--- Data in this exercise Enclosed Below ---
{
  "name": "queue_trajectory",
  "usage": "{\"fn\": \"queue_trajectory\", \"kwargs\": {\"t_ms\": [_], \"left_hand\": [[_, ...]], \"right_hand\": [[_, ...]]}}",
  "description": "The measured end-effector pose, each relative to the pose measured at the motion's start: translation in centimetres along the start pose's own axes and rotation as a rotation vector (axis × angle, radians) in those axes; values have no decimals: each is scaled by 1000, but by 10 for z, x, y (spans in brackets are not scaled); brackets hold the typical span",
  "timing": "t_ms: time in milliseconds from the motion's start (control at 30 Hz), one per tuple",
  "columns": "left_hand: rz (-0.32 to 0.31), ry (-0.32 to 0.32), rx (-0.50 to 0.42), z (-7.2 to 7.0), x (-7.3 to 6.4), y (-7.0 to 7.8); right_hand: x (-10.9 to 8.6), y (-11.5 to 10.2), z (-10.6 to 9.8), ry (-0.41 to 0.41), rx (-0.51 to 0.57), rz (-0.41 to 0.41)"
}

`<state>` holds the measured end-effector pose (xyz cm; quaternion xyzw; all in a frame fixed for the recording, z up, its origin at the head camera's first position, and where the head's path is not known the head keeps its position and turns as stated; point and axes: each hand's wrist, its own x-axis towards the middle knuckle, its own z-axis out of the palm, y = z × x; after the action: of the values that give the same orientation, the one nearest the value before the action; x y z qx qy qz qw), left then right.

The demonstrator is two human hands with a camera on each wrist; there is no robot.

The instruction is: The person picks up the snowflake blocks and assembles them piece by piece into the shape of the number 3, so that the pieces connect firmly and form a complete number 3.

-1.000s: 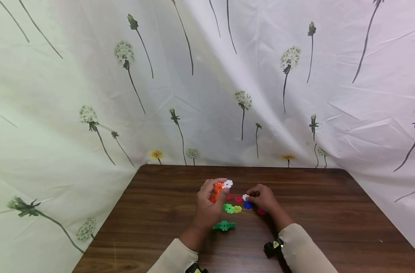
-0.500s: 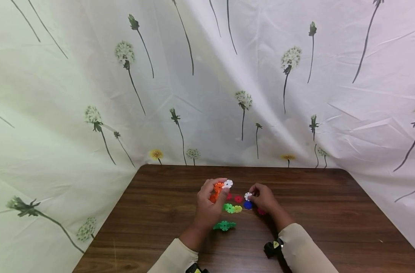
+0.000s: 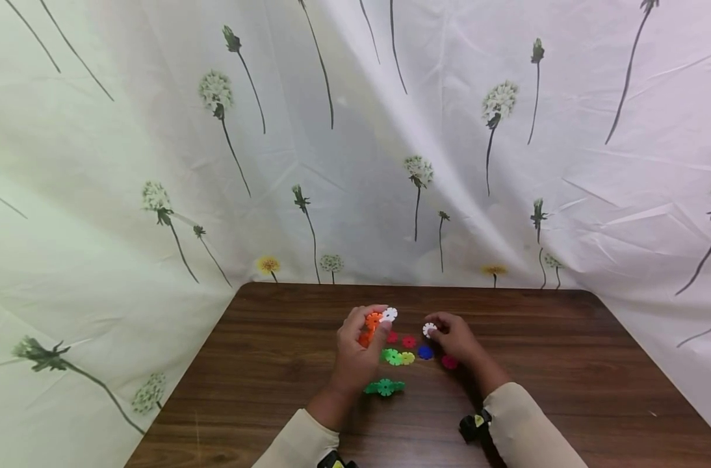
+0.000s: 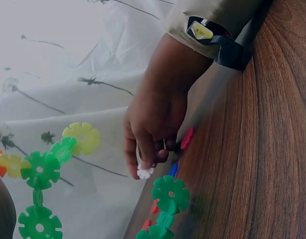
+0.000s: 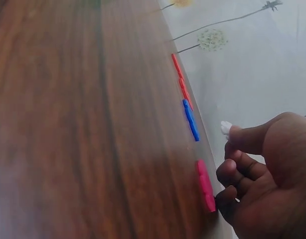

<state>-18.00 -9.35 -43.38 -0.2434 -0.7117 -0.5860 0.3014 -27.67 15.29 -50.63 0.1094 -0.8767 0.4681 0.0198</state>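
My left hand [image 3: 354, 351] holds a linked chain of notched plastic connector discs, with an orange disc [image 3: 374, 320] and a white disc [image 3: 388, 315] at its fingers. In the left wrist view, yellow [image 4: 81, 138] and green discs [image 4: 40, 169] are joined at various angles, and more green discs [image 4: 170, 194] show lower right. Between thumb and fingertips, my right hand [image 3: 459, 339] pinches a loose white connector disc [image 3: 428, 330], raised over the table. Below it lies a blue disc [image 3: 425, 352], with a pink disc [image 3: 449, 362] nearer the right wrist.
Two red discs [image 3: 409, 341] lie on the brown wooden table [image 3: 262, 364] between the hands. A white curtain [image 3: 355, 149] printed with dandelions hangs right behind the table's far edge. Both forearms wear black wrist cameras [image 3: 474, 426].
My right hand has moved slightly right and up with the white connector disc, from beside the blue disc to above it. The left hand stays almost still with its chain.
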Motion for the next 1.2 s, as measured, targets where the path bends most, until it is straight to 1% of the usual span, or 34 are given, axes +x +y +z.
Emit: {"fn": "queue_trajectory", "kwargs": {"t_ms": [267,500,733,867,967,1067,1200], "left_hand": [[-37,-17,-7,-1,0,1],[-60,-34,-30,-2,2,1],[-84,-44,-25,-3,3,1],[-113,-54,-17,-3,3,2],[-129,-58,-14,-3,3,3],[-130,-59,-11,-2,3,4],[-120,-54,-14,-2,3,4]], "right_hand": [[-3,-6,-4,-14,26,-42],[-8,-16,-6,6,1,-69],[-13,-24,-8,33,5,-95],[-16,-35,-13,41,38,-110],[-20,-45,-17,28,85,-103],[-23,-54,-21,12,115,-90],[-27,-66,-23,6,146,-113]]}}
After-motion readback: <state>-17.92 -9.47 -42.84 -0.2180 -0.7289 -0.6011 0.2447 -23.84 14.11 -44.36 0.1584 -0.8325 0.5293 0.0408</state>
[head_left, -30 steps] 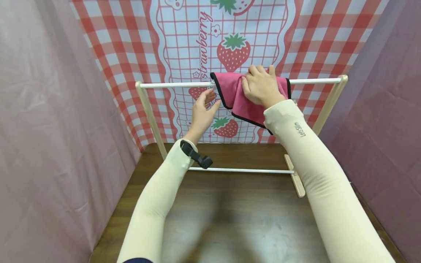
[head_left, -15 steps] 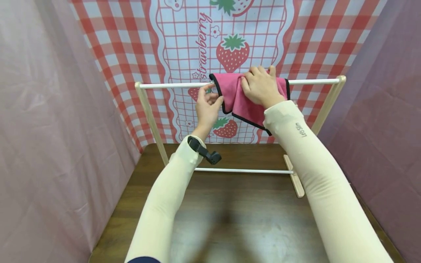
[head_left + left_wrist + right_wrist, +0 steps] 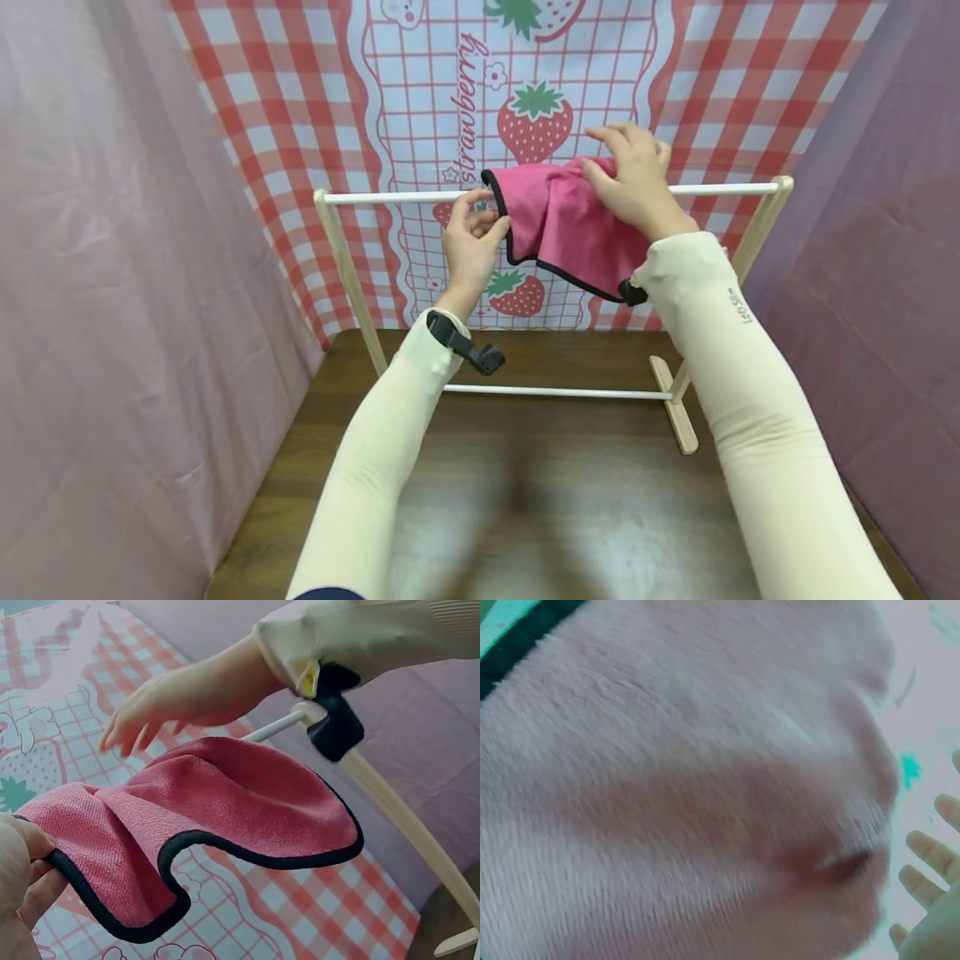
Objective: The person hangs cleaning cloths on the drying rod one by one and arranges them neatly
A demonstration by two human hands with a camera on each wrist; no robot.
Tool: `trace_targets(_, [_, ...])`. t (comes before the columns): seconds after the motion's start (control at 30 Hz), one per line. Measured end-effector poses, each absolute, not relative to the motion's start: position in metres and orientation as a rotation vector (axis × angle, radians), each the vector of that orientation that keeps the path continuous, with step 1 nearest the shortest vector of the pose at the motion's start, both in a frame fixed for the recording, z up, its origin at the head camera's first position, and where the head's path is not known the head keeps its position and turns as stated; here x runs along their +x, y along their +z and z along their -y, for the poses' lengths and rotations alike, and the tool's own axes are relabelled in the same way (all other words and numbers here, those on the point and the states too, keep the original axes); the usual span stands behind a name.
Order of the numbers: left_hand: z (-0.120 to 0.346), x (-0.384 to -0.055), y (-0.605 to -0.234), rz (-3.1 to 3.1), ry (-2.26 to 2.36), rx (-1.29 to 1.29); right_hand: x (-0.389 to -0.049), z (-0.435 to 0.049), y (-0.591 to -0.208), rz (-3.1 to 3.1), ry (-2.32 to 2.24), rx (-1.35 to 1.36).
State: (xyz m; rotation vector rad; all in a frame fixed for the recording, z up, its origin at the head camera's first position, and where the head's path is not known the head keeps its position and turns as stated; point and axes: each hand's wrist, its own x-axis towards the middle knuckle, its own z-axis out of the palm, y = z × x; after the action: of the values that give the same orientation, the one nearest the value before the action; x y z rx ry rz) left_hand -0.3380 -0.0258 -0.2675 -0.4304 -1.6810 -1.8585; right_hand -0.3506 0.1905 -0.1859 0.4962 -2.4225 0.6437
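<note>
A pink towel (image 3: 585,225) with black edging hangs in folds over the upper white rod (image 3: 390,197) of a drying rack. My left hand (image 3: 472,246) pinches its left black-edged side; the left wrist view has that thumb and finger (image 3: 39,844) at the border. Just above the towel's right part is my right hand (image 3: 637,179), fingers spread and relaxed. From the left wrist, this hand (image 3: 187,694) appears over the towel's top fold. In the right wrist view, blurred pink fabric (image 3: 667,750) fills most of the picture, with the right fingers (image 3: 934,851) at its right side.
The rack's wooden posts (image 3: 347,275) stand on a brown wooden table (image 3: 525,450), with a lower white rod (image 3: 555,391) between them. Behind hangs a red-checked strawberry cloth (image 3: 277,108). Pink curtains (image 3: 112,292) enclose both sides.
My left hand has moved in to the towel's left edge and taken hold of it. My right hand has let go of the towel and shifted up and to the right.
</note>
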Motion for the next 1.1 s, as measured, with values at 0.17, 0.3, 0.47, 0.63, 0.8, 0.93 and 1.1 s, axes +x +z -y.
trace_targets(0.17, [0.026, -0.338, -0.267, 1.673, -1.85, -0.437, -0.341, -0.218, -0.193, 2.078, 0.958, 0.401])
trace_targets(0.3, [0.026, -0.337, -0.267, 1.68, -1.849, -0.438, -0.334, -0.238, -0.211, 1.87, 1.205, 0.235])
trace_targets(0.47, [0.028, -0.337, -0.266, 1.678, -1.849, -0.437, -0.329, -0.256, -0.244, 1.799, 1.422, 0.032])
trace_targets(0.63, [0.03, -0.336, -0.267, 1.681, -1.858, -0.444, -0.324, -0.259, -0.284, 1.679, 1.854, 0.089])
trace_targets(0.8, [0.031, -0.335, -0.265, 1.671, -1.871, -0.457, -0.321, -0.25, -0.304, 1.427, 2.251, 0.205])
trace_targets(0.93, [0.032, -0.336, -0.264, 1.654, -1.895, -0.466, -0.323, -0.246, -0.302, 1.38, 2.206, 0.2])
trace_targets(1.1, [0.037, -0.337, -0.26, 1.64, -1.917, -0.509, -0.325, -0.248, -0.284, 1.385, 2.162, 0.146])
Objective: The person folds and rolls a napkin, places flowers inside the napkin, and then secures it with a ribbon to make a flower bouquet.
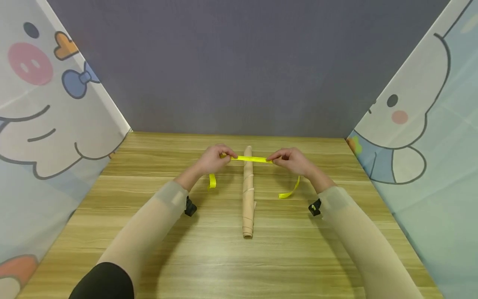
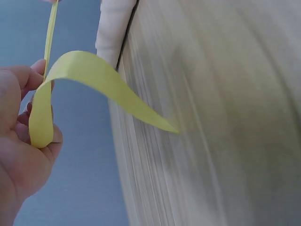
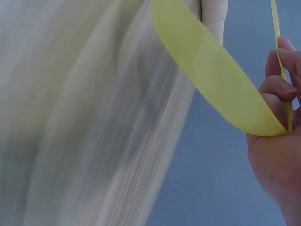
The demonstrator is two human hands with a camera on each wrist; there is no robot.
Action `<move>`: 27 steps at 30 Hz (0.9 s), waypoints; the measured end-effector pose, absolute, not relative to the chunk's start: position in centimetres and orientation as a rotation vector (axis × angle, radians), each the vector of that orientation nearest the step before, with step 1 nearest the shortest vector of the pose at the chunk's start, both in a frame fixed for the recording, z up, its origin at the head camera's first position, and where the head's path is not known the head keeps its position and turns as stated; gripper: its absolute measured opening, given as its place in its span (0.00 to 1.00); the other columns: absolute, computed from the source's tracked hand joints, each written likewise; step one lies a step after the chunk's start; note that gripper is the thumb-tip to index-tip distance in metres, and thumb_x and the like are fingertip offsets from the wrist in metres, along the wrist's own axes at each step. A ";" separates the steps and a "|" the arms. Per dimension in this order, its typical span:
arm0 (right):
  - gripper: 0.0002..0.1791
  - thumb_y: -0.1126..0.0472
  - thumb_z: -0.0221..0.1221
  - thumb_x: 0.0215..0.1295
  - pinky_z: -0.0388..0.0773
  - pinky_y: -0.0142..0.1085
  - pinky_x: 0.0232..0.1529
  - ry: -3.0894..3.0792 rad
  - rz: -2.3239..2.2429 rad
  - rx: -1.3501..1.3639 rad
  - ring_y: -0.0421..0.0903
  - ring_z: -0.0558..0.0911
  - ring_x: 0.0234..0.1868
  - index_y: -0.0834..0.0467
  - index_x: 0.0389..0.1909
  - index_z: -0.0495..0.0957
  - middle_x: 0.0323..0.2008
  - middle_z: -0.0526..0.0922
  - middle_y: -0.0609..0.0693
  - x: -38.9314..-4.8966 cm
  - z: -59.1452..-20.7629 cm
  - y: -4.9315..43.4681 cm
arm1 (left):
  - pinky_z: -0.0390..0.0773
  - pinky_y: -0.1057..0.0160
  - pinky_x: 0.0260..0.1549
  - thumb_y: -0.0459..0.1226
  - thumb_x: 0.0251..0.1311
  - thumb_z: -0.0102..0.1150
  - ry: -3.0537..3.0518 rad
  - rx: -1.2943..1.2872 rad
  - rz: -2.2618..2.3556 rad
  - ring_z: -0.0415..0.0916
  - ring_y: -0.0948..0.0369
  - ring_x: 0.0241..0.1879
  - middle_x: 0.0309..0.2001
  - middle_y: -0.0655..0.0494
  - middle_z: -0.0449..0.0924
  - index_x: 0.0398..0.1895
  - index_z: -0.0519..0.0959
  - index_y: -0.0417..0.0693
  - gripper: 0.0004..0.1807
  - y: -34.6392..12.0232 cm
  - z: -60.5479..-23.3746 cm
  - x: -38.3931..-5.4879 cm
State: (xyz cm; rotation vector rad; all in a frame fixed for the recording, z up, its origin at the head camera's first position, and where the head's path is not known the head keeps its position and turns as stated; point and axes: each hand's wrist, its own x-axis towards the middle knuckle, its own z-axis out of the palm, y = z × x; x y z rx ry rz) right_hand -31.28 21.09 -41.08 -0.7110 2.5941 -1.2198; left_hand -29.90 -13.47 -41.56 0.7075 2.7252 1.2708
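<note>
A yellow ribbon point(image 1: 252, 159) is stretched taut between the two hands, crossing above the far part of a tan paper roll point(image 1: 248, 199). My left hand point(image 1: 215, 159) pinches the ribbon left of the roll, and its loose end point(image 2: 94, 70) curls past the palm and hangs down. On the other side my right hand point(image 1: 293, 160) pinches it between thumb and fingers. A broad tail point(image 3: 216, 80) droops from that palm. The roll lies lengthwise on the table, pointing away from me. Whether the ribbon touches the roll, I cannot tell.
The wood-grain table point(image 1: 216, 265) ends at a dark grey panel point(image 1: 239, 66) behind. Cartoon-printed cloths stand at the left point(image 1: 56, 124) and right point(image 1: 429, 137). Black wrist devices sit below the left wrist point(image 1: 190, 207) and right wrist point(image 1: 315, 207).
</note>
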 end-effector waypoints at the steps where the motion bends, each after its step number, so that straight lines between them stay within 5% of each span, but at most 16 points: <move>1: 0.13 0.61 0.62 0.81 0.71 0.33 0.33 2.596 -1.223 -0.700 0.41 0.71 0.30 0.56 0.57 0.91 0.57 0.90 0.59 -31.6 -41.1 21.1 | 0.73 0.61 0.34 0.32 0.79 0.54 2.727 0.700 1.276 0.70 0.57 0.33 0.58 0.46 0.86 0.54 0.91 0.46 0.15 -13.5 -41.6 -30.2; 8: 0.14 0.55 0.61 0.83 0.68 0.38 0.34 2.658 -1.116 -0.619 0.44 0.66 0.27 0.49 0.61 0.90 0.58 0.89 0.54 -33.9 -41.5 20.4 | 0.76 0.51 0.52 0.36 0.81 0.53 2.792 0.619 1.188 0.78 0.51 0.53 0.65 0.47 0.85 0.58 0.90 0.49 0.16 -13.2 -42.2 -32.6; 18: 0.18 0.55 0.57 0.86 0.75 0.43 0.46 2.717 -1.131 -0.521 0.51 0.78 0.46 0.53 0.66 0.87 0.67 0.86 0.58 -37.4 -43.0 18.3 | 0.69 0.44 0.79 0.39 0.85 0.54 2.860 0.528 1.063 0.73 0.45 0.76 0.68 0.44 0.83 0.64 0.87 0.44 0.17 -12.5 -42.5 -36.1; 22: 0.18 0.57 0.56 0.87 0.79 0.48 0.55 2.745 -1.141 -0.523 0.56 0.82 0.58 0.56 0.66 0.86 0.67 0.86 0.59 -38.3 -43.6 17.6 | 0.61 0.46 0.84 0.41 0.86 0.54 2.899 0.481 0.997 0.67 0.44 0.80 0.69 0.44 0.84 0.65 0.86 0.43 0.18 -12.0 -43.0 -36.8; 27: 0.18 0.59 0.54 0.86 0.79 0.54 0.65 2.773 -1.131 -0.476 0.61 0.81 0.66 0.59 0.66 0.86 0.67 0.85 0.62 -39.0 -44.2 16.8 | 0.65 0.44 0.82 0.42 0.86 0.52 2.933 0.450 0.911 0.69 0.43 0.79 0.70 0.43 0.83 0.67 0.85 0.44 0.19 -11.6 -43.6 -37.5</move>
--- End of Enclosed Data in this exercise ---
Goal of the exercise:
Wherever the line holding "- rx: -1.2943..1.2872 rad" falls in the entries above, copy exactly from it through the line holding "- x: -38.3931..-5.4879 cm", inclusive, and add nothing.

Expected output:
  - rx: -1.2943..1.2872 rad
  - rz: -2.2618..2.3556 rad
  - ring_z: -0.0415..0.0916
  - ring_y: -0.0948..0.0369
  - ring_x: 0.0241..0.1879
  - middle_x: 0.0309..0.2001
  - middle_y: -0.0655..0.0494
  - middle_z: -0.0449..0.0924
  - index_x: 0.0398..0.1895
  - index_z: -0.0519..0.0959
  - index_y: -0.0417..0.0693
  - gripper: 0.0004..0.1807
  - y: -34.6392..12.0232 cm
  - z: -60.5479..-23.3746 cm
  - x: -38.3931..-5.4879 cm

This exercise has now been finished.